Jesper Dangaard Brouer Jan. 27, 2022, 8:51 a.m. UTC | #1

On 26/01/2022 23.48, Joe Damato wrote:
> Greetings:
> 
> This series adds some stat counters for the page_pool allocation path which
> help to track:
> 
> 	- fast path allocations
> 	- slow path order-0 allocations
> 	- slow path high order allocations
> 	- refills which failed due to an empty ptr ring, forcing a slow
> 	  path allocation
> 	- allocations fulfilled via successful refill
> 	- pages which cannot be added to the cache because of numa mismatch
> 	  (i.e. waived)
> 
> Some static inline wrappers are provided for accessing these stats. The
> intention is that drivers which use the page_pool API can, if they choose,
> use this stats API.

You are adding (always on) counters to a critical fast-path, that 
drivers uses for the XDP_DROP use-case.

I want to see performance measurements as documentation, showing this is 
not causing a slow-down.

I have some performance tests here[1]:
  [1] 
https://github.com/netoptimizer/prototype-kernel/tree/master/kernel/lib

Look at:
  - bench_page_pool_simple.c and
  - bench_page_pool_cross_cpu.c

How to use + build this[2]:
  [2] 
https://prototype-kernel.readthedocs.io/en/latest/prototype-kernel/build-process.html

> It assumed that the API consumer will ensure the page_pool is not destroyed
> during calls to the stats API.
> 
> If this series is accepted, I'll submit a follow up patch which will export
> these stats per RX-ring via ethtool in a driver which uses the page_pool
> API.
> 
> Joe Damato (6):
>    net: page_pool: Add alloc stats and fast path stat
>    net: page_pool: Add a stat for the slow alloc path
>    net: page_pool: Add a high order alloc stat
>    net: page_pool: Add stat tracking empty ring
>    net: page_pool: Add stat tracking cache refills.
>    net: page_pool: Add a stat tracking waived pages.
> 
>   include/net/page_pool.h | 82 +++++++++++++++++++++++++++++++++++++++++++++++++
>   net/core/page_pool.c    | 15 +++++++--
>   2 files changed, 94 insertions(+), 3 deletions(-)
>

Ilias Apalodimas Jan. 27, 2022, 9:08 a.m.

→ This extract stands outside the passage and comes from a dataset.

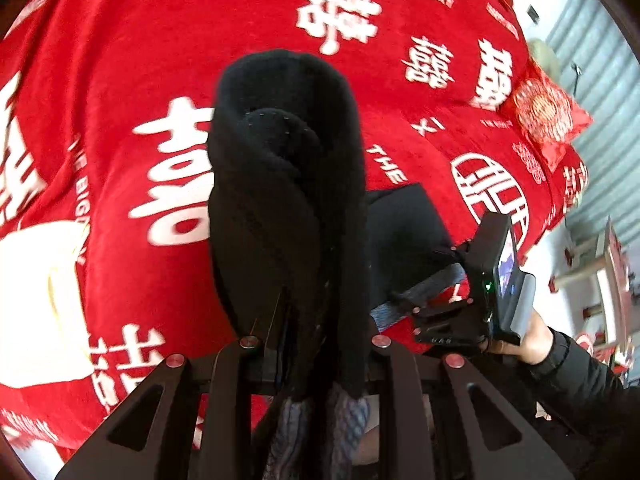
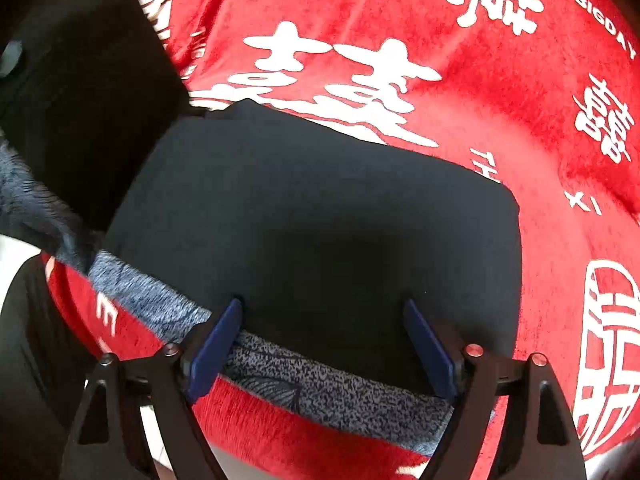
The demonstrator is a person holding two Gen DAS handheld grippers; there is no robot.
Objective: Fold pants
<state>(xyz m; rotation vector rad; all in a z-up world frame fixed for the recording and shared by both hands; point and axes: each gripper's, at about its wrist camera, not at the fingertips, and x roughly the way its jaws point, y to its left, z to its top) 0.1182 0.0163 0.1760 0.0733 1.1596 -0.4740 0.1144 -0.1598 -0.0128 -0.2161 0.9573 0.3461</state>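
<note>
Two grippers work a pair of black pants (image 1: pixel 288 184) on a bed draped in a red blanket (image 1: pixel 120 60) printed with white characters. On the left, the left gripper (image 1: pixel 308 320) is clamped on a thick bunch of the dark cloth, which stands up from between its narrow jaws in a rolled column and hides the fingertips; the fuzzy grey lining shows at the bottom of that bunch. Just to the right of the column, in the same view, a flat part of the pants lies on the blanket, and beyond it the right gripper (image 1: pixel 424 300) appears, held by a person's hand (image 1: pixel 524 344) in a dark sleeve. A red cushion (image 1: pixel 548 120) sits near the far right edge of the bed.

Seen from the right wrist, the right gripper (image 2: pixel 324 340) has its jaws spread wide and grasps nothing: its blue pads (image 2: pixel 216 344) stand on either side of the near edge of the pants (image 2: pixel 320 216), and whether they touch the cloth cannot be told. That part of the garment lies as a smooth, roughly rectangular panel on the blanket, with a strip of speckled grey lining (image 2: pixel 332 388) turned out along its near edge. At the left of this view the cloth rises off the bed, apparently toward the other tool.

Judged from this, the fold is partly made: one section is laid flat and squared, while the bunch gripped on the left has yet to be laid over it and smoothed
</note>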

UTC | #2

Hi Joe, 

On Wed, Jan 26, 2022 at 02:48:14PM -0800, Joe Damato wrote:
> Greetings:
> 
> This series adds some stat counters for the page_pool allocation path which
> help to track:
> 
> 	- fast path allocations
> 	- slow path order-0 allocations
> 	- slow path high order allocations
> 	- refills which failed due to an empty ptr ring, forcing a slow
> 	  path allocation
> 	- allocations fulfilled via successful refill
> 	- pages which cannot be added to the cache because of numa mismatch
> 	  (i.e. waived)
> 

Thanks for the patch.  Stats are something that's indeed missing from the
API.  The patch  should work for Rx based allocations (which is what you
currently cover),  since the RX side is usually protected by NAPI.  However
we've added a few features recently,  which we would like to have stats on. 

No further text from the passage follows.